One of the most ominous trends observed over the life of the BSIMM report is the decline in software security awareness training. When the BSIMM report began, 100% of the nine participating companies reported conducting awareness training. Over the next 14 years, that has dropped to barely more than 50%.

One reason cited is budget — if training is going on, employees aren’t doing work that directly generates revenue. Another is the delusion that if training was done at some point, it doesn’t need to be done again.

According to the report, “… this is a dangerous trap.” It also notes that “staffing changes all the time, and if there are no consistent efforts made, there is no guarantee engineers have ever received the needed training.”

***

There is much more detail in the BSIMM15 report that is well worth the read. As Schmitt put it, “prioritizing security in the face of emerging technologies — especially rapidly evolving fields like AI — has never been more critical or challenging. BSIMM15 offers valuable insights into how organizations are navigating these hurdles and can serve as a guide for others looking to innovate securely and build trust in their software.”

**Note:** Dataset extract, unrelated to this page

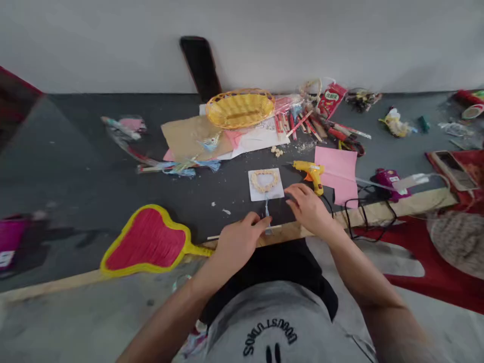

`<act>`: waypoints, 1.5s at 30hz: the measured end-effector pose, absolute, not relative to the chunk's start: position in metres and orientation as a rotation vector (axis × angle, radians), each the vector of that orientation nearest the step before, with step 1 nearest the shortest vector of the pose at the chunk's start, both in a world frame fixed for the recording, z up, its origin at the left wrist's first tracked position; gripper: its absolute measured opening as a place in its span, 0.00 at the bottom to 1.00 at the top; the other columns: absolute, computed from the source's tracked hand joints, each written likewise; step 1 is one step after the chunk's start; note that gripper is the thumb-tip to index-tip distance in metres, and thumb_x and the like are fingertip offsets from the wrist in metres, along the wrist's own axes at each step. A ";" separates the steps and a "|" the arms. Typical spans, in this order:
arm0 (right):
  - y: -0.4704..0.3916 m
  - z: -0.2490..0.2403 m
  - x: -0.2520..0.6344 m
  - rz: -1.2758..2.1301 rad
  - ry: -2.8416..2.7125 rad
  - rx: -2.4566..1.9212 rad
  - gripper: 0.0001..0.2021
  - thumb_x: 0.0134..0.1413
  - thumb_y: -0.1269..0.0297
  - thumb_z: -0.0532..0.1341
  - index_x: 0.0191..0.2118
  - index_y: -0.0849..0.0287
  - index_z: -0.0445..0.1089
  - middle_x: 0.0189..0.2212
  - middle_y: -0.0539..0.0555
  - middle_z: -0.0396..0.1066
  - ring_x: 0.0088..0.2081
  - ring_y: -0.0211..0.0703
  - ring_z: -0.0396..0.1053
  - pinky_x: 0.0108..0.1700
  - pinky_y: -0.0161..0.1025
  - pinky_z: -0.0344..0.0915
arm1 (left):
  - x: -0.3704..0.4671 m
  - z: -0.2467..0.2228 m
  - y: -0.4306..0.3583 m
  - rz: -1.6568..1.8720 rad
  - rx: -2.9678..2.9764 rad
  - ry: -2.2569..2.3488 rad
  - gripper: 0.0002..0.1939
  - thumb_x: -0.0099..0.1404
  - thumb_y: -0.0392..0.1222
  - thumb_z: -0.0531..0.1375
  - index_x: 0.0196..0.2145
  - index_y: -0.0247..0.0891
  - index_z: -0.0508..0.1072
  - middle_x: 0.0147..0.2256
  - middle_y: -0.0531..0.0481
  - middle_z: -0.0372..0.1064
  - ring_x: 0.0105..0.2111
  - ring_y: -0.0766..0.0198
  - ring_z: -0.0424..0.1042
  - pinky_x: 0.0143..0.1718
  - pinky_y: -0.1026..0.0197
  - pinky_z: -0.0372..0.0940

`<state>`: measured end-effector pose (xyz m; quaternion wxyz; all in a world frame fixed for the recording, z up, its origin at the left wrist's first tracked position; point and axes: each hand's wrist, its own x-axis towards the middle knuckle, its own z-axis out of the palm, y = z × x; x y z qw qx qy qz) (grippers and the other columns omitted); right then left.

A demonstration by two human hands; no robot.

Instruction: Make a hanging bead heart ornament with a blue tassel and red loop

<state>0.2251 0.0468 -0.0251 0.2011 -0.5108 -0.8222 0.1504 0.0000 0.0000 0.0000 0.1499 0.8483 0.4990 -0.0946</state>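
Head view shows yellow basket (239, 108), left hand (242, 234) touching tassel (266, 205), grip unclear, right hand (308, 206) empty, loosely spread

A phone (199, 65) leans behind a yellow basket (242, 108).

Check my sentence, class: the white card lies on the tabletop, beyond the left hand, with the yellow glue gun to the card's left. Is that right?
Not quite: the head view shows the yellow glue gun to the right of the white card. The card does lie on the tabletop, beyond the left hand.
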 end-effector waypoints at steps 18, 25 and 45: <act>0.062 -0.047 0.202 0.326 -2.336 -1.465 0.06 0.63 0.70 0.59 0.40 0.59 0.74 0.39 0.59 0.73 0.41 0.50 0.69 0.47 0.45 0.67 | 0.010 -0.016 -0.003 -0.112 2.516 1.254 0.11 0.70 0.31 0.53 0.45 0.37 0.73 0.45 0.46 0.72 0.40 0.57 0.75 0.36 0.56 0.72; 0.062 -0.048 0.199 0.311 -2.351 -1.493 0.09 0.65 0.69 0.57 0.38 0.60 0.75 0.38 0.60 0.72 0.41 0.49 0.68 0.48 0.45 0.66 | 0.011 -0.016 -0.003 -0.136 2.521 1.222 0.11 0.70 0.30 0.53 0.44 0.36 0.73 0.45 0.46 0.73 0.40 0.56 0.76 0.36 0.54 0.73; 0.133 -0.003 0.191 0.372 -3.029 -1.363 0.11 0.66 0.69 0.56 0.48 0.56 0.75 0.49 0.57 0.70 0.45 0.44 0.71 0.40 0.37 0.62 | -0.007 -0.014 0.011 0.014 2.638 1.327 0.19 0.66 0.28 0.55 0.52 0.38 0.73 0.52 0.44 0.72 0.40 0.58 0.77 0.34 0.59 0.73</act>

Progress on building more-secure software won’t happen overnight, of course. One of the core messages of the report since its beginning is that security is a journey, not an event. It doesn’t happen by flipping a switch or pressing a button. Still, a journey also presumes making progress toward a destination. And seeing what BSIMM participants are doing can help you start on that journey and get to the destination you want and need faster.

There’s no need to lay down some cash to start the journey either. The complete report is free, available under the Creative Commons Attribution-ShareAlike 3.0 license. So one of the best, most affordable resolutions you can make for 2025 is to add BSIMM15 to your reading list.